EichlerLab / smrtsv2

Structural variant caller
MIT License
53 stars 6 forks source link

Error in rule detect_gaps_annotate_coverage #21

Closed rozaimirazali closed 5 years ago

rozaimirazali commented 5 years ago

Hi. When I run the following command in the terminal manually, it works fine:

bedtools intersect -a detect/gaps/gaps_no_cov_ins.bed -b detect/coverage/coverage.bed -sorted -wao | awk 'OFS="\t" { if ($13 == ".") { $13 = 0 } print }' | cut -f 1-6,8- | bedtools groupby -i stdin -g 1,2,3,4,5,6,7,8 -c 12 -o mean

Could you please explain why I am getting error here?

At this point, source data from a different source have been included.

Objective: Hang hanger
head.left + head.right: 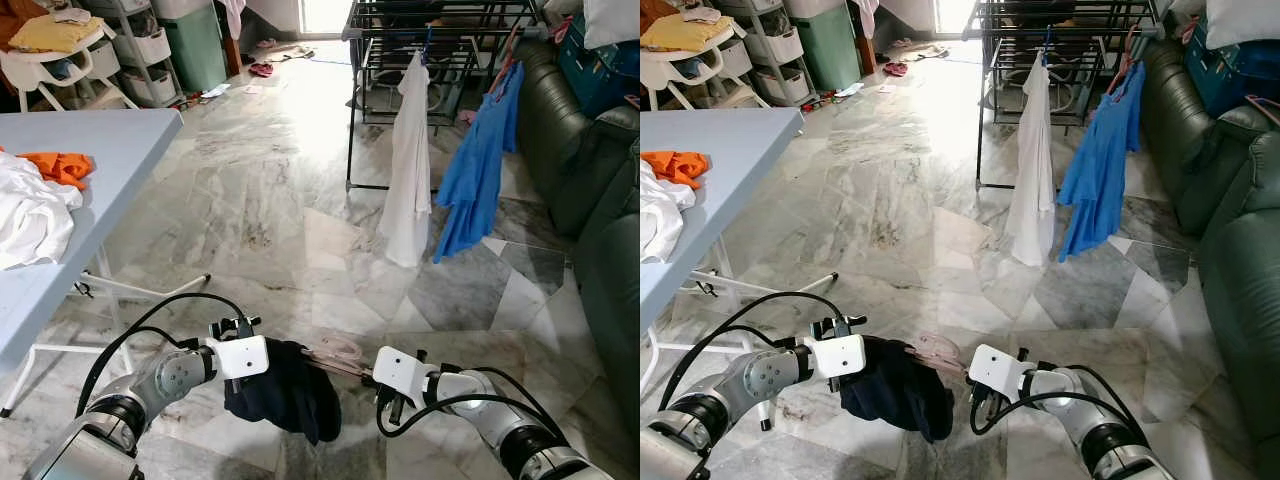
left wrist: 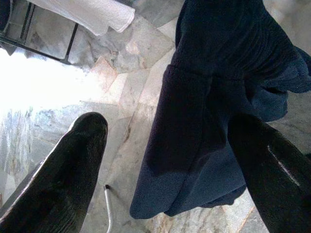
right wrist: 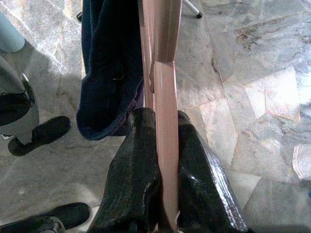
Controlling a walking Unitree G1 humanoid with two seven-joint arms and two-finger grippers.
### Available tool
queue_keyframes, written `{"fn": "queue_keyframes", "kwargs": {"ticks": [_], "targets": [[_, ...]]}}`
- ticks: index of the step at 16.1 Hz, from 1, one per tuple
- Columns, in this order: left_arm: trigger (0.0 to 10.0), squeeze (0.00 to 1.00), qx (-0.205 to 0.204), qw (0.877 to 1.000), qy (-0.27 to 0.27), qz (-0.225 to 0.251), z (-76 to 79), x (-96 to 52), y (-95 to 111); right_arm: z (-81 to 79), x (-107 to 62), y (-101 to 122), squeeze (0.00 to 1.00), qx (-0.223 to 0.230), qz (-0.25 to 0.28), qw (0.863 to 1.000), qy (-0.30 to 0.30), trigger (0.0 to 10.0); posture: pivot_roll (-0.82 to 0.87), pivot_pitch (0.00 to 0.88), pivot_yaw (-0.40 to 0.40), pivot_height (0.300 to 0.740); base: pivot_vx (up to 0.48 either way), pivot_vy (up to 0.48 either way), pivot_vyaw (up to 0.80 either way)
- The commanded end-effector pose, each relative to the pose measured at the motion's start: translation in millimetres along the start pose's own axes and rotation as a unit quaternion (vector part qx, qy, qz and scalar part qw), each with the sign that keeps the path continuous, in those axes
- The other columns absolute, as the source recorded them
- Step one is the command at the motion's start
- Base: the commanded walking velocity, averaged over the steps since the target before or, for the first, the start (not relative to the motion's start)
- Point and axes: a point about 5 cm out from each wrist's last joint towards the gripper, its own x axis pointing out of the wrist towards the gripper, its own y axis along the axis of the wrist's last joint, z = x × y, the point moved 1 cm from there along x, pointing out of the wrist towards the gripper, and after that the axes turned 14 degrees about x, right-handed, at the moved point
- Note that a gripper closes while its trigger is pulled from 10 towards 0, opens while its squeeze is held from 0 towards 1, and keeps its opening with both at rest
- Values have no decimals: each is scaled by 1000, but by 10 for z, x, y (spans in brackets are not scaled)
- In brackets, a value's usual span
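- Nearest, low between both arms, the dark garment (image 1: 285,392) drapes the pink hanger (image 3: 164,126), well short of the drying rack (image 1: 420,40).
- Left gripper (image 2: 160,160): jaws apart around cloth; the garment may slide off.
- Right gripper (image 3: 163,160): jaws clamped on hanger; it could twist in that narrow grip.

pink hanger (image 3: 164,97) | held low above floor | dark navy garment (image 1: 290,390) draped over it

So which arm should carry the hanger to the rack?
Right, probably. The right gripper has its jaws shut on the pink hanger, and the drying rack stands ahead to the right. The left gripper is open around the navy garment.
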Motion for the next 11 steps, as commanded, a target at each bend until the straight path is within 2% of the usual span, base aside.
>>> {"fn": "queue_keyframes", "kwargs": {"ticks": [1, 3, 4, 5, 8, 9, 10, 11], "targets": [[10000, 0, 4, 1000, -14, -10, 21, -35, -53, 16, 19, 134, 0, -14, 32, 999, 0, 0, -172, 0, 86, 740, 0, 0, 0], [10000, 0, 4, 1000, -14, -10, 21, -35, -53, 16, 19, 134, 0, -14, 32, 999, 0, 0, -172, 0, 86, 740, 0, 0, 0], [10000, 0, -24, 999, -44, -9, 60, -2, -34, -15, -20, 132, 0, -33, 30, 998, 35, 0, -186, 0, 94, 740, 0, 0, 0], [10000, 0, -38, 998, -56, -2, 83, 22, -5, -27, -20, 141, 0, -40, 29, 998, 45, 0, -186, 0, 92, 740, 0, 0, 0], [10000, 0, -42, 997, -64, 4, 101, 38, 21, 10, -28, 163, 0, -47, 28, 998, 41, 0, -188, 0, 89, 740, 0, 0, 0], [3961, 0, -47, 996, -69, 9, 103, 45, 36, 25, -46, 160, 0, -52, 24, 997, 43, 0, -191, 0, 88, 740, 0, 0, 0], [1412, 0, -51, 996, -72, 11, 100, 48, 42, 28, -55, 155, 0, -54, 23, 997, 44, 0, -192, 0, 88, 740, 0, 0, 0], [0, 0, -53, 996, -72, 12, 94, 50, 45, 30, -60, 152, 0, -55, 22, 997, 45, 0, -193, 0, 88, 740, 0, 0, 0]]}}
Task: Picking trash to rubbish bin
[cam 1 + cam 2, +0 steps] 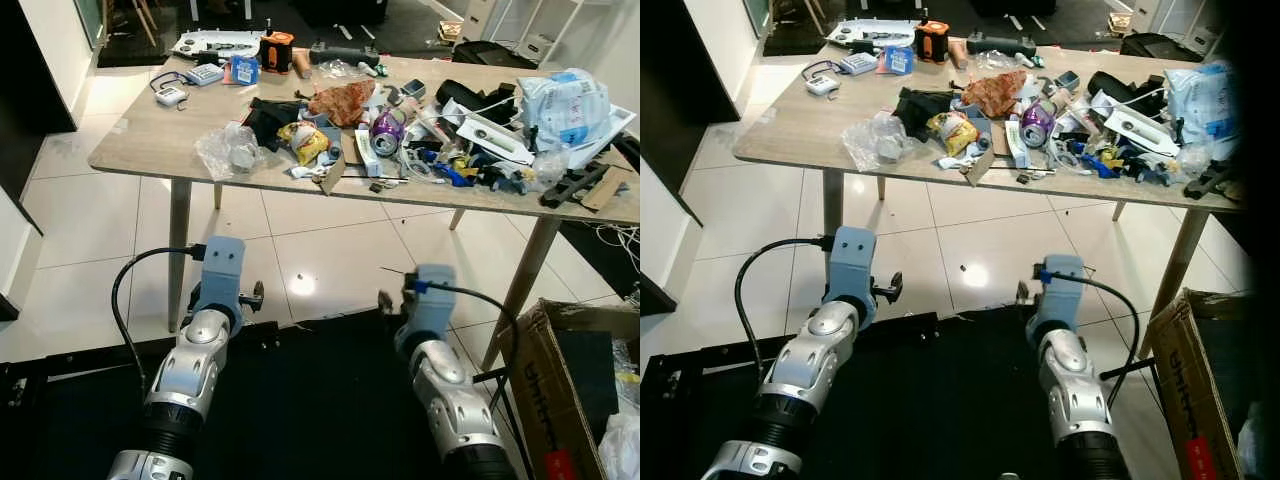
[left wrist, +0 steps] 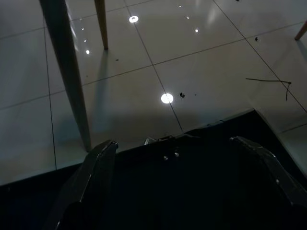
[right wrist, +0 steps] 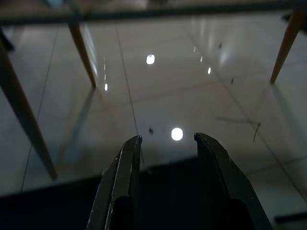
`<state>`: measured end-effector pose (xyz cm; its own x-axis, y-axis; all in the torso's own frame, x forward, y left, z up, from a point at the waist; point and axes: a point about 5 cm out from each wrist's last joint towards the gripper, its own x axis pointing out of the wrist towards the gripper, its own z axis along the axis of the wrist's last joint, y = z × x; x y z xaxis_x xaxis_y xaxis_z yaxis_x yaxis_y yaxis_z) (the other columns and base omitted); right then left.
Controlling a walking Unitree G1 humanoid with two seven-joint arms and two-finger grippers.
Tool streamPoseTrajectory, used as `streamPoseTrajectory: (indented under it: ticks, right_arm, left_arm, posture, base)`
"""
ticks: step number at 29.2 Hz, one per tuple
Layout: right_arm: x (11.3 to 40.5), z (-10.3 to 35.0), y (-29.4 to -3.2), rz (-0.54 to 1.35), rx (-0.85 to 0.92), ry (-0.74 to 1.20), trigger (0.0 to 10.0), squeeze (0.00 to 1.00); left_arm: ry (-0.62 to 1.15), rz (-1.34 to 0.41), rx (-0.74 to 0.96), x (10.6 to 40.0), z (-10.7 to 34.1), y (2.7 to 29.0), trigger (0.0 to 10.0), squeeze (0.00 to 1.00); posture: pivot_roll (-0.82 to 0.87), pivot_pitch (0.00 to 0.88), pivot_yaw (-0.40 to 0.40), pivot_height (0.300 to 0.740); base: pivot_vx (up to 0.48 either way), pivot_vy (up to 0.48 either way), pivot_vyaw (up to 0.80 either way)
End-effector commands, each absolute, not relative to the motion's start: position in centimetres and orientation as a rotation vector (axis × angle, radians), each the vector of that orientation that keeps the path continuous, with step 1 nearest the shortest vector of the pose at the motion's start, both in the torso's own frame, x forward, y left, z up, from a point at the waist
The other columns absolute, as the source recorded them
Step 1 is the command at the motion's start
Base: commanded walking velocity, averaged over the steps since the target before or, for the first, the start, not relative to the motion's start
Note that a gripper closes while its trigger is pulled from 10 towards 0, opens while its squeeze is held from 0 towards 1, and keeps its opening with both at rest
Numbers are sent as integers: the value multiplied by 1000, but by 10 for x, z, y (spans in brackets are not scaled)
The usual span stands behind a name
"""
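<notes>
Trash is spread across a wooden table [image 1: 140,140] ahead of me: a crumpled clear plastic bag [image 1: 232,148], a yellow snack wrapper [image 1: 305,140], a purple can [image 1: 385,130] and a reddish wrapper [image 1: 343,100]. An open cardboard box [image 1: 560,390] with rubbish inside stands on the floor at my lower right. Both arms are held low over the floor, short of the table. In the left wrist view, my left gripper [image 2: 172,142] is wide open and holds nothing. In the right wrist view, my right gripper [image 3: 168,138] is open with a narrower gap, also holding nothing.
The table's right half is piled with cables, white packaging [image 1: 565,105] and black parts. Slanted wooden legs [image 1: 178,240] stand on glossy white tiles. A black mat [image 1: 320,400] lies under my arms. A dark cabinet [image 1: 15,150] is at the left.
</notes>
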<state>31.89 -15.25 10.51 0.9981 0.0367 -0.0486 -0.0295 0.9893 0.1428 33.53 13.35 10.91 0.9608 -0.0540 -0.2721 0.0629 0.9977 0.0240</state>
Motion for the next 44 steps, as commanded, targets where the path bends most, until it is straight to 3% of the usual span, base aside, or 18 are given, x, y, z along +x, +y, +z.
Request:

[Sun Mar 10 16:04:42 2019] rule detect_gaps_annotate_coverage: input: detect/gaps/gaps_no_cov_ins.bed, detect/coverage/coverage.bed output: detect/gaps/gaps_with_cov_ins.bed jobid: 25 wildcards: svtype=ins

[Sun Mar 10 16:04:42 2019] Error in rule detect_gaps_annotate_coverage: jobid: 25 output: detect/gaps/gaps_with_cov_ins.bed

RuleException: CalledProcessError in line 438 of /gpfs/software/genomics/smrtsv2/smrtsv2/rules/detect.snakefile: Command ' set -euo pipefail; bedtools intersect -a detect/gaps/gaps_no_cov_ins.bed -b detect/coverage/coverage.bed -sorted -wao | awk 'OFS="\t" { if ($13 == ".") { $13 = 0 } print }' | cut -f 1-6,8- | bedtools groupby -i stdin -g 1,2,3,4,5,6,7,8 -c 12 -o mean >detect/gaps/gaps_with_cov_ins.bed ' returned non-zero exit status 1. File "/gpfs/software/genomics/smrtsv2/smrtsv2/rules/detect.snakefile", line 438, in __rule_detect_gaps_annotate_coverage File "/gpfs/software/genomics/smrtsv2/smrtsv2/dep/conda/build/envs/python3/lib/python3.6/concurrent/futures/thread.py", line 55, in run Removing output files of failed job detect_gaps_annotate_coverage since they might be corrupted: detect/gaps/gaps_with_cov_ins.bed Shutting down, this might take some time. Exiting because a job execution failed. Look above for error message Complete log: /gpfs/projects/SDR_gref_ymokrab/sv/smrtsv2/analysis/.snakemake/log/2019-03-10T111104.617892.snakemake.log

paudano commented 5 years ago

I see the output from Snakemake, but not from the command itself. Snakemake reports that an error occurred, but the details are not there. If you are running it distrubuted, was that redirected into a cluster log file for this job?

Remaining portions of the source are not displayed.